You Are What You Touch: How Tool Use Changes the Brain’s Representations of the Body
All our experience of the world, and ability to act on it, are channelled through our body. The pioneering computer scientist, Alan Turing, correctly realised the human mind is special not particularly because of its computing power, but because the body provides it with a unique interface to the world. Current research in psychology and neuroscience is probing how the brain represents the body. Recent advances have revealed that body representation is fundamentally multisensory, arising from the combination of many different sensory signals. These include classical “senses,” such as touch and vision, and also much more specific signals, such as the flexion or extension of each muscle, which define the body’s posture in space. This information is integrated to construct a multisensory representation of the current state of the body. Intriguingly, multisensory signals also affect what we perceive our body to be like, for example by making us feel like a rubber hand really is our hand! Our thoughts about what our body is are highly flexible, and track the multisensory inputs that the brain receives.

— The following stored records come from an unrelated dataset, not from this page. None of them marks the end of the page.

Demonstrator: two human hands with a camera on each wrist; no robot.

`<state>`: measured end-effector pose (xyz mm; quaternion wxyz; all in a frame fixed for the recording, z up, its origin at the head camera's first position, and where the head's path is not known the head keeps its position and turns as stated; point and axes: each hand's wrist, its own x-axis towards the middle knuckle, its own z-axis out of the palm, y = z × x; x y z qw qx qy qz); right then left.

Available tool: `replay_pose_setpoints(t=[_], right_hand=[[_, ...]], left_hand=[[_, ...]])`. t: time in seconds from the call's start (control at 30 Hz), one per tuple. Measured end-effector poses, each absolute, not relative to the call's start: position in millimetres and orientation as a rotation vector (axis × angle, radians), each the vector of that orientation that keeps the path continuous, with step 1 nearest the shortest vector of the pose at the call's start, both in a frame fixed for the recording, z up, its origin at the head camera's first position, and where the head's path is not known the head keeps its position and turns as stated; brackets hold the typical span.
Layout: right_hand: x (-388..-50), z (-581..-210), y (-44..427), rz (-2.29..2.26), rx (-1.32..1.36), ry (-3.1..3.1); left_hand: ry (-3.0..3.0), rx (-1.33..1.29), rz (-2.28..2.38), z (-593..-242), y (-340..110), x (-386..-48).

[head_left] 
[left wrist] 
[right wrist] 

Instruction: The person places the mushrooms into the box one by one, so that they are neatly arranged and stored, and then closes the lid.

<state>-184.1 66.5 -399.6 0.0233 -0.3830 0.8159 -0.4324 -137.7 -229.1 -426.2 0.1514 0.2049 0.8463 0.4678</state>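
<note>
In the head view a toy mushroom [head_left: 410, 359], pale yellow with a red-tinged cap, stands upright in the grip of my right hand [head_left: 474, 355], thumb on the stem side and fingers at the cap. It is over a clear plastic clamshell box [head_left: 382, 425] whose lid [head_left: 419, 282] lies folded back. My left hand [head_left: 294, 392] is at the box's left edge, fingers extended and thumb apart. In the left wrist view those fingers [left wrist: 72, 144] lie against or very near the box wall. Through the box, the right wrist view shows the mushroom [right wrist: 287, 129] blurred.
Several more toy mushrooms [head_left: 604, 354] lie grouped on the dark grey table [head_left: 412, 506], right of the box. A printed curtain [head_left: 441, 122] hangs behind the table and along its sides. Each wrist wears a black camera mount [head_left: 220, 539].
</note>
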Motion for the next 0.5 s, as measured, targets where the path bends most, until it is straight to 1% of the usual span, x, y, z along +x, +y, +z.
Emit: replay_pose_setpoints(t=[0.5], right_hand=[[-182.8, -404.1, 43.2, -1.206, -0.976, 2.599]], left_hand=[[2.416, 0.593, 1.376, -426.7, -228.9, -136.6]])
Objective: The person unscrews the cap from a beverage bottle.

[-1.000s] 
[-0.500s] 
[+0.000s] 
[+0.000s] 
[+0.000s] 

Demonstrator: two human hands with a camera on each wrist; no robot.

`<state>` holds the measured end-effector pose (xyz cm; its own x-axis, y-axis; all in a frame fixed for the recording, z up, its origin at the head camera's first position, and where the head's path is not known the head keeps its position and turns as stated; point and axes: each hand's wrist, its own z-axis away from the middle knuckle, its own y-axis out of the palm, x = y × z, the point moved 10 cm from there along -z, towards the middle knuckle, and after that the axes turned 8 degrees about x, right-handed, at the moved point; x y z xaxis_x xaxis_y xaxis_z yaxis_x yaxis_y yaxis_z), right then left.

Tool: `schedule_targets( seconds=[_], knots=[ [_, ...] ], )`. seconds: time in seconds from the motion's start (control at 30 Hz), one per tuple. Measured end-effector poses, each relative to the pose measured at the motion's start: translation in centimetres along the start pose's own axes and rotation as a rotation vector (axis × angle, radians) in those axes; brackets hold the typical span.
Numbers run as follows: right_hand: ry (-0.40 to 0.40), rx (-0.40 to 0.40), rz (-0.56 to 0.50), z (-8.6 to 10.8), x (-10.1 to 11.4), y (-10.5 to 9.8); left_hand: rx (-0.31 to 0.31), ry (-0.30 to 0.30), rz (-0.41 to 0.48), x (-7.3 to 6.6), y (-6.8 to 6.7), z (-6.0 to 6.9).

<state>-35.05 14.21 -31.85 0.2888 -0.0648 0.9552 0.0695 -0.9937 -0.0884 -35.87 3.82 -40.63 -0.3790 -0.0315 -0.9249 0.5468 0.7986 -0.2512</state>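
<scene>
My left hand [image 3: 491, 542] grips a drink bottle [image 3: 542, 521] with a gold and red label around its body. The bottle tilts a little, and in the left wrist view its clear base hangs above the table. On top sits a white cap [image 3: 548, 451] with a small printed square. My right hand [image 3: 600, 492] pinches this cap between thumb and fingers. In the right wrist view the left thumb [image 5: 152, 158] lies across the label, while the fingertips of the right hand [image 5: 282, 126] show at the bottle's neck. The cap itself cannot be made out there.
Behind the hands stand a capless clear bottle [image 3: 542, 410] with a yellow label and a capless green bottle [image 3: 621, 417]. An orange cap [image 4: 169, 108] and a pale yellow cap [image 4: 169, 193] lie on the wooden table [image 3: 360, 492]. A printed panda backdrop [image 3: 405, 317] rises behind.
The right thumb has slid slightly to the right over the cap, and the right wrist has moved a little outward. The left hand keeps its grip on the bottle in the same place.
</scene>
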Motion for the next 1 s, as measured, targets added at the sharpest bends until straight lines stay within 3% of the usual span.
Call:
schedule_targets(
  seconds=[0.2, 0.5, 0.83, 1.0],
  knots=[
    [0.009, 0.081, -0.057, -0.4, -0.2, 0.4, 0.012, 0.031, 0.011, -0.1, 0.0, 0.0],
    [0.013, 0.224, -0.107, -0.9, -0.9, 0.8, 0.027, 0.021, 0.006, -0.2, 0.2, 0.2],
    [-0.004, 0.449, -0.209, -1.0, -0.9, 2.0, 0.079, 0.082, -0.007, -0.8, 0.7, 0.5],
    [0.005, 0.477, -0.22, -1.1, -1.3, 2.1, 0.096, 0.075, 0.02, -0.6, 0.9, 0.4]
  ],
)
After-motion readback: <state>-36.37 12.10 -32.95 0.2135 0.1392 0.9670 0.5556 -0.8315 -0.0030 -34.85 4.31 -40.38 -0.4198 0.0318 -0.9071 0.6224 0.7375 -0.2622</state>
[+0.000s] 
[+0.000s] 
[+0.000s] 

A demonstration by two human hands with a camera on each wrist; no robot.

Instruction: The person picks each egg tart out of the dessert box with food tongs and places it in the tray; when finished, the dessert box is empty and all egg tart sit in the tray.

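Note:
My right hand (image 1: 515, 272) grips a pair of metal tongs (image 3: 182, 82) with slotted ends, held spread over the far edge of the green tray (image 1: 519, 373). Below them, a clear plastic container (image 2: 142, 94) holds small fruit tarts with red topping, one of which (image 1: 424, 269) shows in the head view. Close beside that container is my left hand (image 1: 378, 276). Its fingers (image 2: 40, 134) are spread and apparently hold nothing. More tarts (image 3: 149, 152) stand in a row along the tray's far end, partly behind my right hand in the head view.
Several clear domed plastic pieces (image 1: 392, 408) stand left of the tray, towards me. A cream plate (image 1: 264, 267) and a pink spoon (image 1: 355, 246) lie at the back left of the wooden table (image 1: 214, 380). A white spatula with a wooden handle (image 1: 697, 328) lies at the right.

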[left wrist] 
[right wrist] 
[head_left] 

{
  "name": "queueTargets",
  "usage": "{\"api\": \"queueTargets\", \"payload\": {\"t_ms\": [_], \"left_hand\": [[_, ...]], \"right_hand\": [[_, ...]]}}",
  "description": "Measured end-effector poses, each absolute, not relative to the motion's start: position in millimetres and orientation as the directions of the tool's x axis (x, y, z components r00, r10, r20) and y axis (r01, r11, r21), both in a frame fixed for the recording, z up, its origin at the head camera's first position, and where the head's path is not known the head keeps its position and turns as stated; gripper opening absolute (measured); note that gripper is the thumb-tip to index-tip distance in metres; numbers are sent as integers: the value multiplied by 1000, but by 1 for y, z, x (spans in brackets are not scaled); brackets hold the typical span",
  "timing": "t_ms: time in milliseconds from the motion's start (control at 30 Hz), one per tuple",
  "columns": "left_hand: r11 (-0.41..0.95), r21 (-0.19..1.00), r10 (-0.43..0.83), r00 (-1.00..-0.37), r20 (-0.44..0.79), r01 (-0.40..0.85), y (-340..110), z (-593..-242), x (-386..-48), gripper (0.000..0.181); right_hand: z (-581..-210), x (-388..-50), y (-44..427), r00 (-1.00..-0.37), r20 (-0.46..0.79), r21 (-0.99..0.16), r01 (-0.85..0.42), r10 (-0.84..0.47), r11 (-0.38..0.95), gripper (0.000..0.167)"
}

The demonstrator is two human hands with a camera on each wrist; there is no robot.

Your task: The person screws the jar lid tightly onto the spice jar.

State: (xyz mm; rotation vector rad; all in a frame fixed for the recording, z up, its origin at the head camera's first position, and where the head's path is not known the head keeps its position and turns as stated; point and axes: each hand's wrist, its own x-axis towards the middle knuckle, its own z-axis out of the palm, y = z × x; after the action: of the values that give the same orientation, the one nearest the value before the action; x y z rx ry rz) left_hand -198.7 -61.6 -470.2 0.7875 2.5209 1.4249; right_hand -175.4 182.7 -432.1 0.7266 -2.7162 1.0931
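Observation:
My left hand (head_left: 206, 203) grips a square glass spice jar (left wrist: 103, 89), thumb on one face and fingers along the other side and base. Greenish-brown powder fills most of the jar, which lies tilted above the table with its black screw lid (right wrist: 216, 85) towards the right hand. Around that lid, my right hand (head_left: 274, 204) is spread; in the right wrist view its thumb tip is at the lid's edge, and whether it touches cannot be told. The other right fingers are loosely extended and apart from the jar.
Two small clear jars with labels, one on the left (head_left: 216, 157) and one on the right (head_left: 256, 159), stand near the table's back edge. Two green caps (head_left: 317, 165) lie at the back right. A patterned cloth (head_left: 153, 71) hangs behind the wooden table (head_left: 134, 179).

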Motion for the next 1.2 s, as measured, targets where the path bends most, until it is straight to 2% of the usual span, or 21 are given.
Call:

A common illustration of just how flexible the sense of our body is comes from changes in the brain’s representation of the body due to tool use. Humans, and some other animals, are able to use tools as additions to the body. When we use a long pole to retrieve an object we couldn’t otherwise reach, the pole becomes, in some sense, an extension of our body. Is this merely a poetic way of speaking, or does the brain actually incorporate the tool into its representation of the body? Studies of monkeys learning to use a rake to obtain distant objects show that this may be more than a mere metaphor. Multisensory brain cells respond both to touch on the hand or visual objects appearing near the hand. When the monkeys used the rake, these cells began to respond to objects appearing anywhere along the length of the tool, suggesting the brain represented the rake as actually being part of the hand.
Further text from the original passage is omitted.